_Task details:_ Word for word, please restate the lines from the beginning of the data through the line in which "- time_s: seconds" appears.

_Provided material:_
====

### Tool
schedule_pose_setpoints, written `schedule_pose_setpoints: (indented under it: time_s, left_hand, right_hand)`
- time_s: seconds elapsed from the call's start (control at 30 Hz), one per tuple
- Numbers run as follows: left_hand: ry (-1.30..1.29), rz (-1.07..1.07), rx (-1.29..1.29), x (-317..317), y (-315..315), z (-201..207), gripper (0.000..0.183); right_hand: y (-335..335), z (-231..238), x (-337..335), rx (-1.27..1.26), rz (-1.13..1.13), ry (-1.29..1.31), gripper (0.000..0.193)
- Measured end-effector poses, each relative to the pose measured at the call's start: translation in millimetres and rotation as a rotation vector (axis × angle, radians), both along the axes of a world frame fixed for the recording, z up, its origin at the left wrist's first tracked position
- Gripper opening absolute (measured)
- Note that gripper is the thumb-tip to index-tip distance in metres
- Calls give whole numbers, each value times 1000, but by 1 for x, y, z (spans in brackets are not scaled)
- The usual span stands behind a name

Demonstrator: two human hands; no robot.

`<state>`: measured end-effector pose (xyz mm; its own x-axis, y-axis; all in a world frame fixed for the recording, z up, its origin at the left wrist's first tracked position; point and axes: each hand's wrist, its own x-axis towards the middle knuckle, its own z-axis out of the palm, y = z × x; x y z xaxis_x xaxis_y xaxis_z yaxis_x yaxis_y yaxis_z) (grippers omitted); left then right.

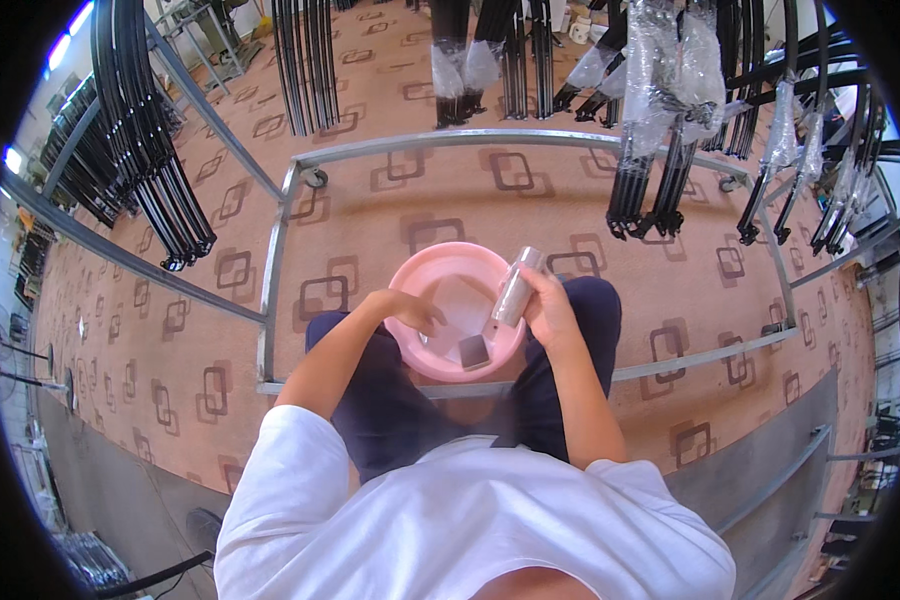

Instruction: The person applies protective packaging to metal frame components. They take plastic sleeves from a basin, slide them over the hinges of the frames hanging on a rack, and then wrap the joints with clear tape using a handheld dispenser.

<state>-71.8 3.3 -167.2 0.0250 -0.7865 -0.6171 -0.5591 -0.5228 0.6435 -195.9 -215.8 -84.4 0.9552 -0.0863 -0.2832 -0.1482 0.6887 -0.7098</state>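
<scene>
Head view: translucent grey cylinder (513, 294), tilted, at the right side of the pink basin (422, 266); right hand (550, 300) gripping it. Left hand (413, 309) reaches into basin, fingers downward (can't tell if holding anything), dark square block (474, 351) nearby.

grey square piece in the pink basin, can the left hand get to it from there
Likely yes: the left hand is over the pink basin, with nothing visibly blocking the grey square piece.
</scene>
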Motion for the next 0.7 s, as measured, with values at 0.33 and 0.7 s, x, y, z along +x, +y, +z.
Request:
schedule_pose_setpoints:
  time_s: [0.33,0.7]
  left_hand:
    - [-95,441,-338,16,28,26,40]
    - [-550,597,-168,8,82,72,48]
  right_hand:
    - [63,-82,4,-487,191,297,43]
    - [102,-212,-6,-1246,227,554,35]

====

_Result of this exercise:_
### Tool
schedule_pose_setpoints, written `schedule_pose_setpoints: (indented under it: time_s, left_hand, right_hand)`
- time_s: seconds elapsed from the call's start (control at 30 Hz), one per tuple

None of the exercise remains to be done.